Task instructions: Repeat the listing word for word, but skip any pictures.

»»

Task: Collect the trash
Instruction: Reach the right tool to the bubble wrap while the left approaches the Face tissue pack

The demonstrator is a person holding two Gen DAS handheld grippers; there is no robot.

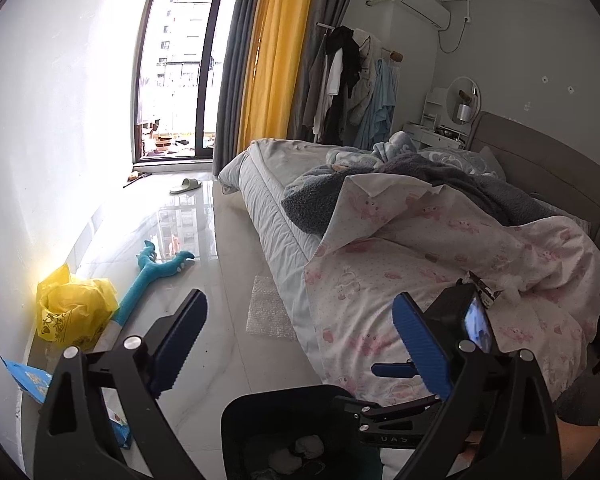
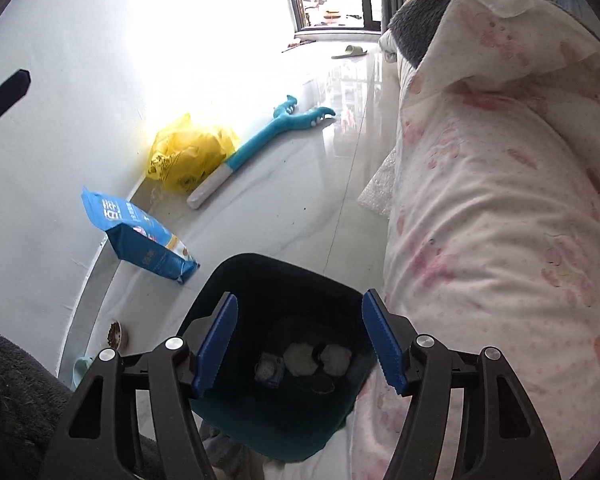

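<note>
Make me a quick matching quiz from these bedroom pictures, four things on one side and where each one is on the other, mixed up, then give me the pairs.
Things:
1. yellow plastic bag
2. bubble wrap sheet
3. slipper
4. white crumpled tissues

Places:
A. inside the dark bin
B. on the floor near the balcony door
C. on the floor against the wall
D. on the floor at the edge of the bed

Pairs: 1-C, 2-D, 3-B, 4-A

Glossy tiled floor (image 2: 300,208), crinkly yellow plastic bag (image 2: 188,156), soft cloth quilt (image 2: 500,208).
</note>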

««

Output for this task:
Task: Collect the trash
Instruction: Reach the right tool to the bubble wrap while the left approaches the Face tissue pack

The demonstrator is a person holding two Gen DAS handheld grippers; there is no robot.


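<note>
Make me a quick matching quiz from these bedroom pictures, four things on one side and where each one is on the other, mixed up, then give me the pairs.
Things:
1. yellow plastic bag
2. bubble wrap sheet
3. slipper
4. white crumpled tissues

Places:
A. inside the dark bin
B. on the floor near the balcony door
C. on the floor against the wall
D. on the floor at the edge of the bed

Pairs: 1-C, 2-D, 3-B, 4-A

Glossy tiled floor (image 2: 300,208), crinkly yellow plastic bag (image 2: 188,156), soft cloth quilt (image 2: 500,208).
</note>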

Work on this exercise is done.